_WHAT IS BEING ASKED_
Collect every line below that contains the word "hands".

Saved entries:
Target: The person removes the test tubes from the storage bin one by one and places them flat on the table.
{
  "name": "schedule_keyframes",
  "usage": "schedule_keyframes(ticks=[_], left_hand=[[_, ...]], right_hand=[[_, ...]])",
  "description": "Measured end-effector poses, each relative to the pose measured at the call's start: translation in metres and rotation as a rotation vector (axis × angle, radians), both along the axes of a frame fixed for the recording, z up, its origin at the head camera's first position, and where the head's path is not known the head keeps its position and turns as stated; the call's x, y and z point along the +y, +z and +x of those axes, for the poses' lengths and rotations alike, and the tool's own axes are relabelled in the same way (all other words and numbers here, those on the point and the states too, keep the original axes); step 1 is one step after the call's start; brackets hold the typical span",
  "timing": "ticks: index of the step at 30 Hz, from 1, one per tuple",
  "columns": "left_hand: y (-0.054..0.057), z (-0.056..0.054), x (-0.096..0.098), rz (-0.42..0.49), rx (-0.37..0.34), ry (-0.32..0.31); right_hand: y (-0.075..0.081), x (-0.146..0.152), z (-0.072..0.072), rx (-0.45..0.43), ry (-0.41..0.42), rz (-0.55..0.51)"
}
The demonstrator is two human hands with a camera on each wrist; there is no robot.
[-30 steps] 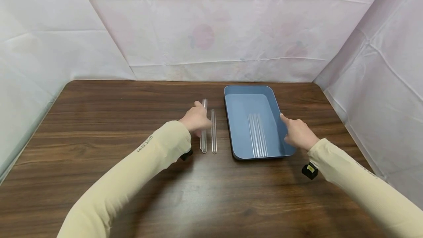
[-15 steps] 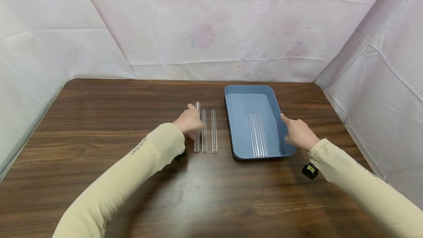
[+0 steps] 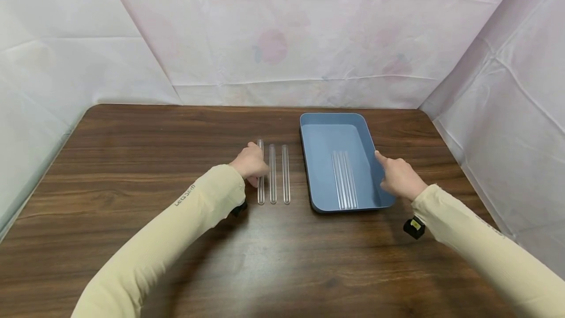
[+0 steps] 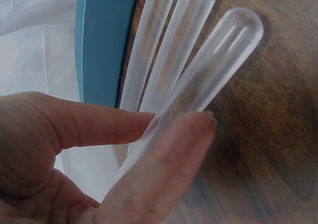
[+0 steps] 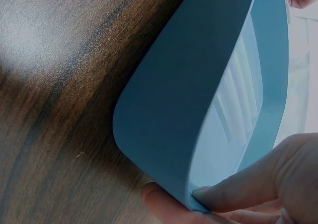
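Observation:
Three clear test tubes lie side by side on the wooden table, rounded ends toward me. My left hand [image 3: 249, 163] pinches the leftmost test tube [image 3: 261, 191] between thumb and finger, partly covering it in the head view. Right of it are the middle test tube [image 3: 272, 175] and the right test tube [image 3: 286, 175]. In the left wrist view the pinched tube's rounded end [image 4: 238, 33] sticks out past the fingertips. My right hand [image 3: 400, 179] grips the right wall of a blue tray [image 3: 331, 136], its thumb [image 5: 223, 194] inside the rim and fingers outside.
Several more clear test tubes [image 3: 344, 180] lie close together in the near part of the tray. The wooden table [image 3: 154, 161] ends at pale cloth [image 3: 309, 38] hung at the back and on both sides.
My left hand has moved left with its test tube, away from over the middle tube, and lowered it beside that one. My right hand and the tray have stayed in place.

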State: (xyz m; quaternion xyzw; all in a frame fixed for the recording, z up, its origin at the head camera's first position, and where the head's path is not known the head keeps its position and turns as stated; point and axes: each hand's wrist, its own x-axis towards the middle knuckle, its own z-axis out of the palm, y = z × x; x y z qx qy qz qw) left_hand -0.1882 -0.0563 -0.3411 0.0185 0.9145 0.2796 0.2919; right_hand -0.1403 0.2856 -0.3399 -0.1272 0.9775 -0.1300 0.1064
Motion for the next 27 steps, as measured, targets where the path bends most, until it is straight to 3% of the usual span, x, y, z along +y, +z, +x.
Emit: schedule_keyframes(ticks=[19, 27], left_hand=[[-0.008, -0.002, 0.0, -0.048, 0.021, -0.022], [-0.011, -0.001, -0.001, -0.024, 0.026, -0.011]], right_hand=[[0.001, 0.0, 0.0, -0.003, -0.005, 0.007], [0.0, 0.0, 0.0, -0.008, -0.01, 0.009]])
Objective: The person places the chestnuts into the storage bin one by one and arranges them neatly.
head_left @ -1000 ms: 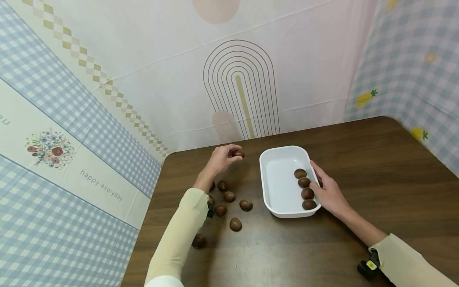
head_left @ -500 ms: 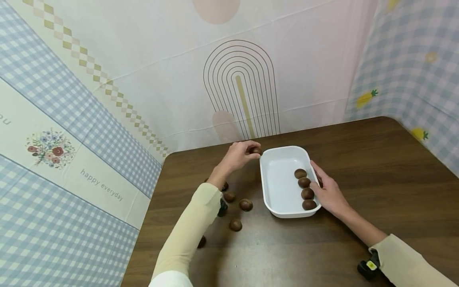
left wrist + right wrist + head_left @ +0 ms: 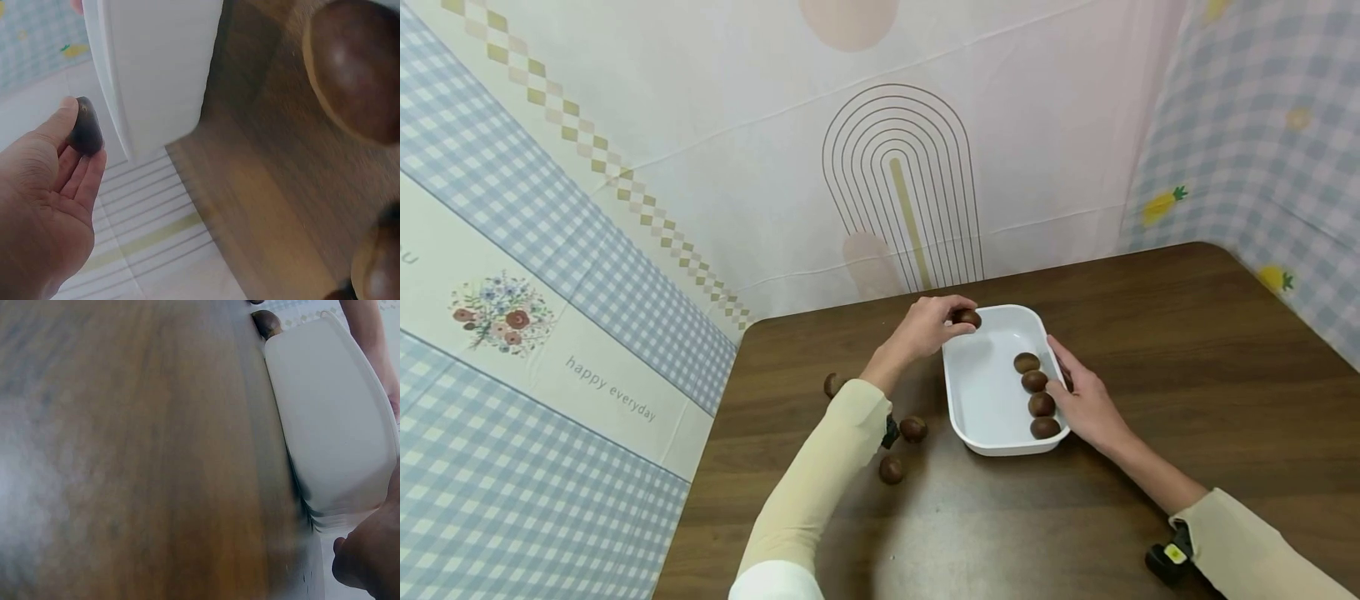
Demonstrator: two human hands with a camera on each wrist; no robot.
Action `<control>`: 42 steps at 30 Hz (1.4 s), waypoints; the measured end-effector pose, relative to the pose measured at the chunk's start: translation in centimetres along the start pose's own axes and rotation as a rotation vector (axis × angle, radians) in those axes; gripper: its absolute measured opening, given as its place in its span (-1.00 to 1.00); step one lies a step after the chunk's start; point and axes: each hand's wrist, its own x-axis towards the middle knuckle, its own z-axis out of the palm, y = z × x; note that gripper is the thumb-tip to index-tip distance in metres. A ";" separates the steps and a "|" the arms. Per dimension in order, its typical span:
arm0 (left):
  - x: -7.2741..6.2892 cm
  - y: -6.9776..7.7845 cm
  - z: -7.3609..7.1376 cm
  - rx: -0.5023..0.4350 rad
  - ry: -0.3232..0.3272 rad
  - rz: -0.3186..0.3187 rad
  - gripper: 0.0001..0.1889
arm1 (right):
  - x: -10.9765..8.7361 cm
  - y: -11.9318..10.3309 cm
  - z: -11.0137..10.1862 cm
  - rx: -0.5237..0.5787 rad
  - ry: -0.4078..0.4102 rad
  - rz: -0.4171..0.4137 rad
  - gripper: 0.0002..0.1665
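Note:
My left hand pinches a brown chestnut between thumb and fingers, over the far left corner of a white rectangular tray. The left wrist view shows this chestnut at the fingertips, beside the tray's outer wall. My right hand grips the tray's right rim, thumb on the inner side and fingers outside. Inside, along the right wall, several chestnuts lie in a row, among them a far one and a near one.
Loose chestnuts lie on the brown wooden table left of the tray, such as one nearest it, one nearer me and one farther left. My left forearm hides others. A patterned cloth wall stands behind the table.
My left hand has carried its chestnut rightward, from the table left of the tray to above the tray's far left corner. The right hand, the tray and the row inside stay put.

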 end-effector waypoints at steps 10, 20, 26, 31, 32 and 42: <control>0.9 1.0 2.2 -0.022 0.012 0.012 -0.56 | 0.0 0.0 0.1 0.000 -0.006 0.009 -0.16; 1.9 1.8 4.6 0.031 0.015 -0.016 -0.55 | -0.1 0.0 0.0 -0.009 0.001 -0.002 -0.15; 2.2 2.5 5.6 0.046 0.008 -0.036 -0.54 | -0.3 0.0 0.1 0.008 0.007 -0.013 -0.15; 2.5 2.9 6.2 0.138 0.017 -0.043 -0.55 | -0.3 0.1 0.1 0.004 0.011 -0.020 -0.15; 2.5 3.0 6.3 0.154 0.020 -0.044 -0.55 | -0.2 0.1 0.1 -0.001 0.012 -0.020 -0.15; 3.0 4.1 7.6 0.206 0.035 -0.071 -0.56 | -0.2 0.0 0.2 -0.007 0.019 -0.005 -0.14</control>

_EXERCISE ANSWER_
The demonstrator is two human hands with a camera on each wrist; there is no robot.
Demonstrator: two human hands with a camera on each wrist; no robot.

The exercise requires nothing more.